This is the third post in a series that explores the theme of supporting rolling-upgrades & downgrades of a Hadoop YARN cluster. See here for an introductory post.
Carrying out a rolling upgrade/downgrade of all nodes in a Hadoop cluster can be a very disruptive process. Before HDP 2.2, if a NodeManager (NM) were brought down, all active containers on that node would be killed. This would significantly interrupt all applications in the cluster being upgraded/downgraded. It would become worse for applications with long-running containers, especially if some of those containers ended up failing again and again as multiple nodes got upgraded over a short period of time. Thus, from the perspective of a rolling upgrade, it is much better if the NMs minimize impact on running applications in a cluster by supporting a mode where they can be restarted with an updated software version without losing any containers and/or run-state.

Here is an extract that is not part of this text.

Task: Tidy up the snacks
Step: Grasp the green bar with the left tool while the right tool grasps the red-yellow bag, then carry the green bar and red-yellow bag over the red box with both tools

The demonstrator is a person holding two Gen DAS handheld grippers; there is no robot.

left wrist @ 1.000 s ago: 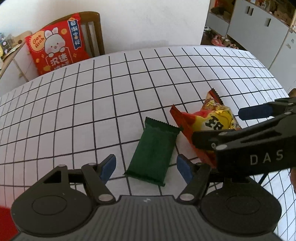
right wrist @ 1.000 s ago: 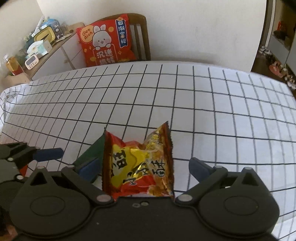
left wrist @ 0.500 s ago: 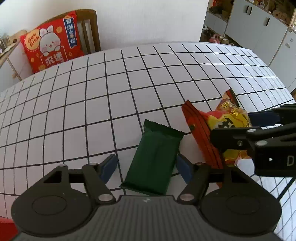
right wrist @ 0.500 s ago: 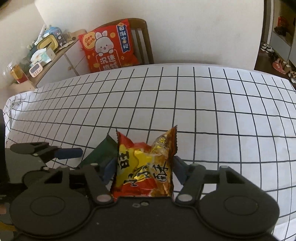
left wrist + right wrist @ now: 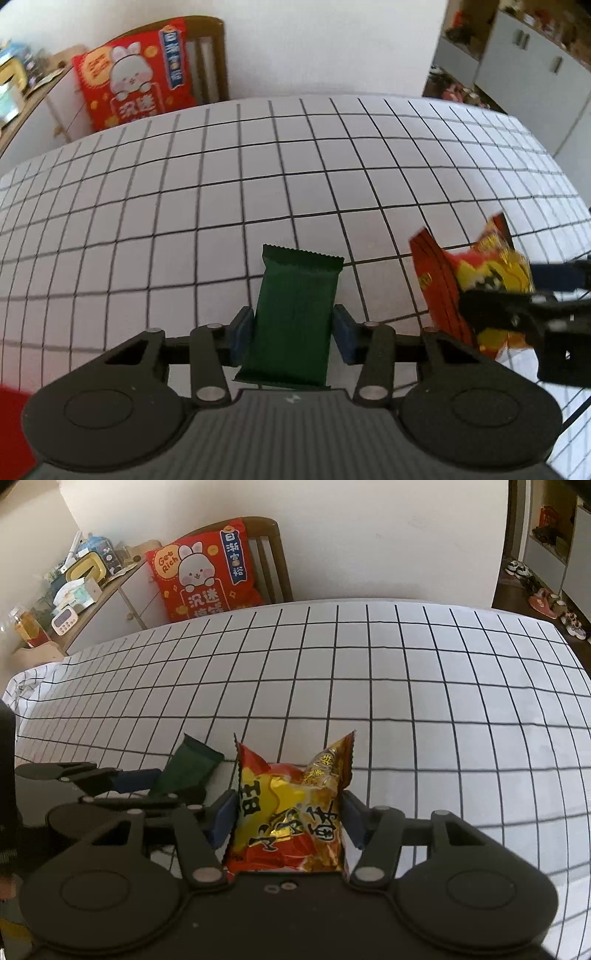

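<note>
A dark green snack packet lies lengthwise between the blue pads of my left gripper. Its jaws are closing and both pads touch the packet's sides. In the right wrist view the same packet shows at lower left beside the left gripper's finger. My right gripper is closing on a red and yellow snack bag, with its pads pressed into the bag's sides. The bag and the right gripper also appear at the right edge of the left wrist view.
Both packets are over a table under a white cloth with a black grid. Behind the far edge stands a wooden chair with a red rabbit cushion. A cluttered sideboard is at back left and shoes lie at back right.
Both grippers' jaws have come in onto their packets. The right gripper and its snack bag have shifted to the right, away from the green packet, which now lies straighter between the left pads.
</note>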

Apache Hadoop YARN in HDP 2.2 addresses the above limitations with a new effort work-preserving NodeManager restart.
Work-preserving NM Restart enables NodeManagers to be restarted without losing active containers running on the node. At a high level, the NM stores any necessary state synchronously to a state-store as it processes incoming requests from applications. After the NM restarts, it regains its previous memory by loading the saved state for its various subsystems which then perform recovery by using the loaded state.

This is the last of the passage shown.